11.09.2008

Das Chasarische Wörterbuch [Review]

Ein Lexikonroman von Milorad Pavic

Ich habe das Chasarische Wörterbuch in der Auslage einer Buchhandlung in Hameln entdeckt und habe mich auf der Stelle verliebt. Es gibt so Bücher, die muss man nicht gelesen haben, um zu wissen, dass man sie mag. Sie müssen einem noch nicht einmal wirklich gefallen, man liebt sie trotzdem.

So geht es mir auch mit dem Chasarischen Wörterbuch, einem Lexikonroman in 100.000 Wörtern. Ich habe sie nicht gezählt, aber das ist auch gar nicht nötig. Schon allein die Behauptung besonders zu sein reicht manchmal schon die Besonderheit auszumachen.
Worum es in dem Buch geht ist nicht leicht zu beschreiben. Es geht unter anderem um die Bekehrung der Chasaren, eines Turk-Volkes, das nicht mehr existiert und von deren Poesie nur ein paar Papageien einige wenige Bruchstücke bewahrt haben.

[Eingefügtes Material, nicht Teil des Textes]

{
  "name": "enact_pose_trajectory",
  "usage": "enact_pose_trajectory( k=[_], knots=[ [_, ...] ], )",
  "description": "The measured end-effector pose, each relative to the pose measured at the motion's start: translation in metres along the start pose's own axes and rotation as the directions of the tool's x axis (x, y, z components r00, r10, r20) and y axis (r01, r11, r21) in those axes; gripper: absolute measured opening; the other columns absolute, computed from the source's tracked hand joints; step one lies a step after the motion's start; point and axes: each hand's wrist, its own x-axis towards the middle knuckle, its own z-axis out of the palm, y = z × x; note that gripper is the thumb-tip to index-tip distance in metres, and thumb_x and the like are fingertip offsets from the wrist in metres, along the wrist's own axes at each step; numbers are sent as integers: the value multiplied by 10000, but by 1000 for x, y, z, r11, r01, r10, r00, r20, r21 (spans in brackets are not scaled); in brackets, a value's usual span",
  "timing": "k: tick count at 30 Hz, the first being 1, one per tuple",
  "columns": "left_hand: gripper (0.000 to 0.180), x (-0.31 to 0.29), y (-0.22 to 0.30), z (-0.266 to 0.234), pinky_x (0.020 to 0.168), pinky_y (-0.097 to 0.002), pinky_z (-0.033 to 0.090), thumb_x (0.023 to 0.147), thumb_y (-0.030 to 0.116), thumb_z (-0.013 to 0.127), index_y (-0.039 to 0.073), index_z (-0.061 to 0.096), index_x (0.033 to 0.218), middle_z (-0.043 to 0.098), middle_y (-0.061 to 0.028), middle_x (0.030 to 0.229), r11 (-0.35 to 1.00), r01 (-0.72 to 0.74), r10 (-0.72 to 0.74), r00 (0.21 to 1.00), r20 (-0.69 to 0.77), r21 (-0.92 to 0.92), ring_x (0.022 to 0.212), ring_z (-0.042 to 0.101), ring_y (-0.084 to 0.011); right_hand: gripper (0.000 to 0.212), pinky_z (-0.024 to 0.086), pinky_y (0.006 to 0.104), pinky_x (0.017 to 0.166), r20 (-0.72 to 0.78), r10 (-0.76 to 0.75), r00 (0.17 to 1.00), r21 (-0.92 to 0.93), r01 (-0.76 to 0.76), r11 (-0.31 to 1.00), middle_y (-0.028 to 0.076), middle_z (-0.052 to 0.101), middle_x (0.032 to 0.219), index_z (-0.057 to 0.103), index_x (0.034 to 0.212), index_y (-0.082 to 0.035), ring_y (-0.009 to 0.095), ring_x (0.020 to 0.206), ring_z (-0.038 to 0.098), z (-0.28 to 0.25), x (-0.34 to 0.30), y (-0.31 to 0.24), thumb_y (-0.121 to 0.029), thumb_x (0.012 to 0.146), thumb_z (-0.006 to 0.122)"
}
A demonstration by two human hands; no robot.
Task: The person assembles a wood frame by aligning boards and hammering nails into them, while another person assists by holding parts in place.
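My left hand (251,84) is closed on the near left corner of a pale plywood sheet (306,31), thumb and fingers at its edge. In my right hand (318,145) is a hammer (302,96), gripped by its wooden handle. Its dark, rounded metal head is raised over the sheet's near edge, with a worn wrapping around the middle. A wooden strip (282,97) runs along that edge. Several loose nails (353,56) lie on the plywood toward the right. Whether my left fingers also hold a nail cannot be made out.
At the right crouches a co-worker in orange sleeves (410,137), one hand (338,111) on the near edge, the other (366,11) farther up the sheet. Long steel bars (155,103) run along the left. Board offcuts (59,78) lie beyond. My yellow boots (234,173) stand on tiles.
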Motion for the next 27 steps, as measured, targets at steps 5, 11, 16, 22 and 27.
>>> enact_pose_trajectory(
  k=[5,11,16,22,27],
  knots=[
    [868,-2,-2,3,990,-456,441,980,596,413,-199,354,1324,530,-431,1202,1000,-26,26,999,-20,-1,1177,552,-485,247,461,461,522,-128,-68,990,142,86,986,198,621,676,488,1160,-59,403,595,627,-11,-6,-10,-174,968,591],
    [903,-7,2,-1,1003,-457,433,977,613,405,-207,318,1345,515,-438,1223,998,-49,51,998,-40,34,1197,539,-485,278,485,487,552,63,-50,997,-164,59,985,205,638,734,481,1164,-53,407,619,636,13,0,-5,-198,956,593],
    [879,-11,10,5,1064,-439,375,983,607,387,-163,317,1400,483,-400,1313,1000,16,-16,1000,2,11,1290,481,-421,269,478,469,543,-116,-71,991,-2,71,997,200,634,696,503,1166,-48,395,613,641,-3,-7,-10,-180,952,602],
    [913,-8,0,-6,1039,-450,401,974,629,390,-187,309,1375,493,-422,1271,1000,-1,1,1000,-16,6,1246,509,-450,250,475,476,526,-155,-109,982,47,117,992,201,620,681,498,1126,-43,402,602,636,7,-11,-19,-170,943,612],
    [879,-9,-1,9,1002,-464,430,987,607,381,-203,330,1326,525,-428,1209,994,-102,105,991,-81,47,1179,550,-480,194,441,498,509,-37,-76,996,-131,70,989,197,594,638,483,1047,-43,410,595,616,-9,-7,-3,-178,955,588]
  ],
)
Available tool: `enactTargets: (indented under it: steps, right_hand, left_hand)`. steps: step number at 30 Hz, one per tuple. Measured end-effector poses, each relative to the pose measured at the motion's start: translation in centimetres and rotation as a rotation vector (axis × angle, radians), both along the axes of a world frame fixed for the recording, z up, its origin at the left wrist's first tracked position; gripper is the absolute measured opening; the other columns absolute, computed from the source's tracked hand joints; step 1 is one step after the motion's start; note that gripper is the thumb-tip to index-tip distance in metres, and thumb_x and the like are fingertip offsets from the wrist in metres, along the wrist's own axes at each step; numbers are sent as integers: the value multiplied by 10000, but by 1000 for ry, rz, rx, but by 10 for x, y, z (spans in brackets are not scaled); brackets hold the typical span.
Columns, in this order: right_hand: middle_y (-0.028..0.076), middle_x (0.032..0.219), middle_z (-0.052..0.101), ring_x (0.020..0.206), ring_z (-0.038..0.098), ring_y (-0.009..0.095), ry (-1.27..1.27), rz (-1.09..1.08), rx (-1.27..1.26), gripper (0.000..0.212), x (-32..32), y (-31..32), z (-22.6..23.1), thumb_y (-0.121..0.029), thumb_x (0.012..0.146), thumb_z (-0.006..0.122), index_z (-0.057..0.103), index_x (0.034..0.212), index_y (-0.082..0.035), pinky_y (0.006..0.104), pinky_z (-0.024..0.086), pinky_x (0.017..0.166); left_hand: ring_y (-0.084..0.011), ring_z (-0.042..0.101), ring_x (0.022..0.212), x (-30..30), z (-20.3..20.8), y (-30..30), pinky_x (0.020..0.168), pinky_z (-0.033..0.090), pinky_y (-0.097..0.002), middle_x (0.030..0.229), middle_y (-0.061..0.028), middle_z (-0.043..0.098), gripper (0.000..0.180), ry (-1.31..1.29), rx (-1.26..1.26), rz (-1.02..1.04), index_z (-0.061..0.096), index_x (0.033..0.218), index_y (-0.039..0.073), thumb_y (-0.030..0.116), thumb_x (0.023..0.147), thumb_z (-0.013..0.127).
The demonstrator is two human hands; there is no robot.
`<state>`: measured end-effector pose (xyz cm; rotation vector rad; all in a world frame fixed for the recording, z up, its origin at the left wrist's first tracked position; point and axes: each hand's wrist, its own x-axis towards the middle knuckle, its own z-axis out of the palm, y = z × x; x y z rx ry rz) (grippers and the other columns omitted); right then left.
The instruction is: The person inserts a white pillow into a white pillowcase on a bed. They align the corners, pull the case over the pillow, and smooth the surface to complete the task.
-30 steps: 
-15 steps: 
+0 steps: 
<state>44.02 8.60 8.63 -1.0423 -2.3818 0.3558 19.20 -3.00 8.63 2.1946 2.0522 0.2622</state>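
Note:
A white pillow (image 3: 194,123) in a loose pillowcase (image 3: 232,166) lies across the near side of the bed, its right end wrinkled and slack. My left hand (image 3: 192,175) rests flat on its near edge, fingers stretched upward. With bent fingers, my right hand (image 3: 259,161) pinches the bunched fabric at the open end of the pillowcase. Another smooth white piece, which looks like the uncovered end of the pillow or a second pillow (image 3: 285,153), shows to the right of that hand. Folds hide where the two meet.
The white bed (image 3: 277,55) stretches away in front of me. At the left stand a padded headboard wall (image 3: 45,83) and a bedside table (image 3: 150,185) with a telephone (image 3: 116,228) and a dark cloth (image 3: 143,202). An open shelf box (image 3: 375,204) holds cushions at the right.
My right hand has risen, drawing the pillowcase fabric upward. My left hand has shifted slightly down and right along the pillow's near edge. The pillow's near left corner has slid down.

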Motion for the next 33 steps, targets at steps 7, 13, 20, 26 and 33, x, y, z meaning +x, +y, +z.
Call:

Es geht um die Chasarischen Traumjäger, die aus den Träumen der Menschen den Körper des Übermenschen Adam Kadmon zusammensetzen und um zwei Menschen, die sich gegenseitig träumen. Die Realität des einen ist der Traum des anderen und umgekehrt.
Und es geht um viele andere Dinge. Um Weisheit und Wahnsinn, Liebe und Hass.
Ein Satz aus dem Buch, den ich mir gemerkt habe ist:

"Die Zeit ist der Teil der Ewigkeit, der sich verspätet."


Aufgebaut ist das Buch wie ein dreifaches Lexikon, denn zur Chasarenmission gibt es drei unterschiedliche Standpunkte: Den christlichen, den jüdischen und den moslemischen. Jeder der drei Religionen beansprucht für sich die Chasaren zu ihrem Glauben bekehrt zu haben.

So stößt man immer wieder auf die gleichen Gestalten und Begebenheiten, die mal gleich, mal ähnlich, mal ganz anders erzählt werden. Nicht so schön geradlinig wie im Film "Rashomon", aber was bedeutet schon geradlinig in einem Werk ergodischer Literatur. Ergodisch bedeutet, dass der Leser sich das Buch selbst erarbeiten muss. In diesem Fall ist das grenzwertig, denn man kann das Buch auch normal von vorne bis hinten durchlesen, aber es macht mehr Spaß den Verweisen und Kontradiktionen zu folgen, um sch selbst einen Reim aus dem Ganzen zu machen.
Man verläuft sich unweigerlich darin, aber mir persönlich macht es Spaß mich zu verlaufen.

Eigentlich müsste ich das Buch nochmal lesen, genauer gesagt die "weibliche" Version davon, denn diese unterscheidet sich ein wenig von der männlichen Version, die ich gelesen habe und im Appendix verrät der Autor, dass das Buch nur dann komplett ist, wenn man beide Ausgaben miteinander vergleicht.

Ein Page-turner ist das Buch nicht und ich habe ziemlich lange gebraucht, bis ich damit durch war. Aber es ist anregend. Natürlich war es in Michael Endes Bücherregal zu finden und ich würde mich nicht wundern, wenn es auch noch in den Bücherschränken von anderen Schriftstellern steht, die ich mag.

Fazit: Kein leichtes Buch, für einen Leser vielleicht noch nicht einmal ein gutes Buch, aber für jemanden, der von Büchern mehr erwartet, als dass man sie lesen kann Pflichtlektüre. Denn selbst wenn es nicht immer unterhält, inspiriert es.